> _TRY IT_
Find every line below that contains the word "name" and copy it out.

> _DATA BLOCK_
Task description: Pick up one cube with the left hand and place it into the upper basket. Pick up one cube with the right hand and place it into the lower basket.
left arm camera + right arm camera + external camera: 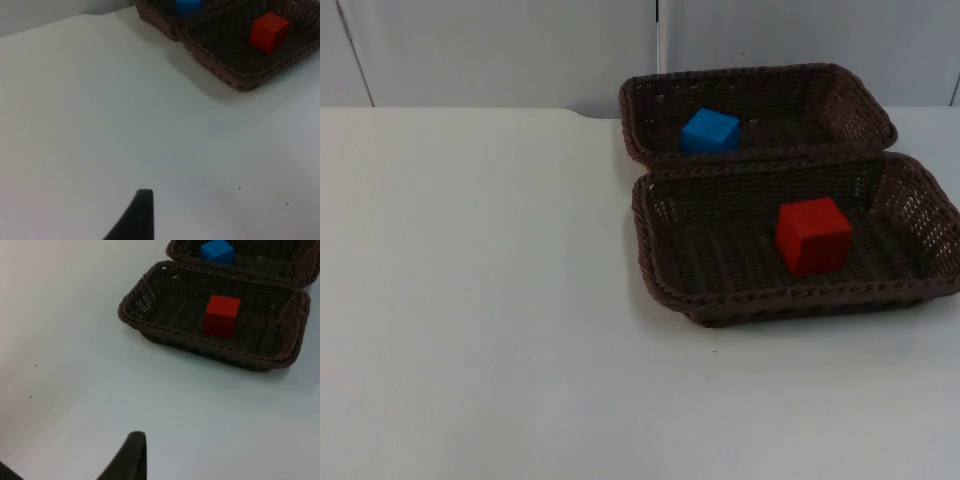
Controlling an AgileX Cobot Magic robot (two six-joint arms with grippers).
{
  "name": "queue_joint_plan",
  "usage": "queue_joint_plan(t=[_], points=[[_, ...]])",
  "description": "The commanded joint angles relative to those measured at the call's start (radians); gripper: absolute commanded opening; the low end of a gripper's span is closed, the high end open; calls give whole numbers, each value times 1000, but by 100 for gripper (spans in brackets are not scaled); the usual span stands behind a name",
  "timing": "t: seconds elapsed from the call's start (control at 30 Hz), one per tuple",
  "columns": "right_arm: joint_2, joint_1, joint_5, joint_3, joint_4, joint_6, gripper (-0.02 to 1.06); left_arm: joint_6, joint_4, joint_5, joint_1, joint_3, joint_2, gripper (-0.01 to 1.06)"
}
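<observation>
Left wrist view: left hand [135,220] over bare table [100,125], grip indiscernible.

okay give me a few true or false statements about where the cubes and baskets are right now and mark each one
1. The blue cube lies in the upper basket. True.
2. The red cube sits on the white table. False: it lies in the lower basket.
3. The two baskets stand side by side, long rims next to each other. True.
4. Both cubes share one basket. False: each basket holds one cube.
</observation>
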Motion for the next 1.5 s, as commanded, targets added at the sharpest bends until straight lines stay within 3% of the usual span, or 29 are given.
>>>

> _FINISHED TASK_
  "name": "queue_joint_plan",
  "description": "The commanded joint angles relative to those measured at the call's start (radians); gripper: absolute commanded opening; the low end of a gripper's span is closed, the high end open; calls give whole numbers, each value times 1000, but by 100 for gripper (spans in brackets are not scaled); the usual span stands behind a name",

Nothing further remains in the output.